David Carretta : On a beaucoup bossé, on n’a pas trop eu le temps de rire en fait (rires) ! 

Kendal : Ah si, moi il y a un moment où j’ai un peu pris cher quand même. Quand je suis allongé, entouré d’un sac poubelle puis ligoté et que David asperge mon visage avec un jerrican, je me suis littéralement pris la saucée dans la gueule (rires). 

David Carretta : J’avoue que là oui on a bien rigolé. Et la fin du tournage avec toute l’équipe sur le Pont du Diable, c’est un bon souvenir. 

Kendal : C’était les dernières prises. On devait courir sur le Pont du Diable en mocassins blancs à talonnettes et j’avais un talkie walkie dans le cul au travers duquel on nous hurlait : « Courrez ! », « Moins vite ! », « Chemise ouverte ! », « Kendal t’es trop serré ! », « Plus vite ! » (rires). 

 

Kendal

© Louis Derigon

 

Plus tôt, vous disiez qu’il y a un parallèle avec la réalité dans le clip quant à votre relation. Cela veut donc dire que lorsque c’est toi, David, qui transforme Kendal en créature dans le clip, c’est comme si tu lui léguais une partie de tes pouvoirs musicaux ?

David Carretta : Tout à fait ! C’est un adoubement.

Kendal : David me réincarne en créature pour qu’on puisse jouer du synthé ensemble pour l’éternité (rires). Je suis condamné à faire des tubes avec lui jusqu’à la fin des temps ! D’ailleurs, le costume bleu que je porte une fois que David m’a transformé en créature est le même qu’il a sur la pochette iconique de son album le plus connu, Kill Your Radio. Il me l’a légué dans la vraie vie !

 

 

Est-ce que vous pensez déjà à de futurs projets ensemble, en tant que créatures immortelles  ?

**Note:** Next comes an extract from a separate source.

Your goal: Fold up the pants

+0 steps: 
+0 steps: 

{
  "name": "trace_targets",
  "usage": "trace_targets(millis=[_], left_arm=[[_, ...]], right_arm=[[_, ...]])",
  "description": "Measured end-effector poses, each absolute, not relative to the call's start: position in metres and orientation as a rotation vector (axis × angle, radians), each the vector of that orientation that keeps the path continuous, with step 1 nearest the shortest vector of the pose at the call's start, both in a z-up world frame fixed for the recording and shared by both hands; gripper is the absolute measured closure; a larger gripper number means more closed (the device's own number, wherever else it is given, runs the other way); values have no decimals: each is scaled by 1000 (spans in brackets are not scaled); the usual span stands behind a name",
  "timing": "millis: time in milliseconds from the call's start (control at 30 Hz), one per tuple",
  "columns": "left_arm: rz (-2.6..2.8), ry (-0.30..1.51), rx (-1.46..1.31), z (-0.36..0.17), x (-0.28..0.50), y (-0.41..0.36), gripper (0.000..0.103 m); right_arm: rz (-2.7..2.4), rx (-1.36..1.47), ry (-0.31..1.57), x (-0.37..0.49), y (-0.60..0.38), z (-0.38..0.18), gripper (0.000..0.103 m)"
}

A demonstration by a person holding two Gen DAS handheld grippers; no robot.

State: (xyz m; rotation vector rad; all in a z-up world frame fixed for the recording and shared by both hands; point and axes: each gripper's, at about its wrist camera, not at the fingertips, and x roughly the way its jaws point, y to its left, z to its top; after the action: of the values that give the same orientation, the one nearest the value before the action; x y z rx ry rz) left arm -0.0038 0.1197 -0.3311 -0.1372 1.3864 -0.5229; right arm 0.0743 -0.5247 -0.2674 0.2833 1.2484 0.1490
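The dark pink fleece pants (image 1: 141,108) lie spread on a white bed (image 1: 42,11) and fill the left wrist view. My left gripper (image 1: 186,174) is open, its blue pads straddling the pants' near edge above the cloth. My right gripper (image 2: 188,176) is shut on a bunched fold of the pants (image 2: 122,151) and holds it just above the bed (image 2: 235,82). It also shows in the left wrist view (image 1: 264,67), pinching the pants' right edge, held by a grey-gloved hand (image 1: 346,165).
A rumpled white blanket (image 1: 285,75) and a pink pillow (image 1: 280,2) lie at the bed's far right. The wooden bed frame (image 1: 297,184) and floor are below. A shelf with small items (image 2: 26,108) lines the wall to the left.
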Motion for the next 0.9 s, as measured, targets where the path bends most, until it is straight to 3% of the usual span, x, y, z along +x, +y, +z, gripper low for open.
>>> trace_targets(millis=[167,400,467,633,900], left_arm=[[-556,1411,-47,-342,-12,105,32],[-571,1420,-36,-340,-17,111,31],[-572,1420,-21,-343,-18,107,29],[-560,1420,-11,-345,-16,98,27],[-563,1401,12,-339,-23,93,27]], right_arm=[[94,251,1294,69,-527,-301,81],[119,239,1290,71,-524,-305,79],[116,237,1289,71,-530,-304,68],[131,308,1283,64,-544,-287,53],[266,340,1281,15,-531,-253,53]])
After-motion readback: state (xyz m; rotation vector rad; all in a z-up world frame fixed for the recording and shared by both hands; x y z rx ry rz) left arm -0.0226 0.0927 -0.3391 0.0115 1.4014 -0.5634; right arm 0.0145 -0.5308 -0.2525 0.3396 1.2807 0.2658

Kendal : On a fait tellement de sessions, qu’on a déjà plein de tracks commencés ! On avait aussi l’idée de faire aussi une collab’ avec Asia Argento. 

David Carretta : Après il faut voir si tout ce qu’on a commencé abouti à quelque chose un jour. 

Kendal : Dans tous les cas, bien sûr que je vais inviter David à revenir sur Ritmo Fatale, c’est la famille. Et pourquoi pas sous forme d’EP ! Aussi, on avait joué en back to back auparavant et on va le refaire, ça c’est sûr.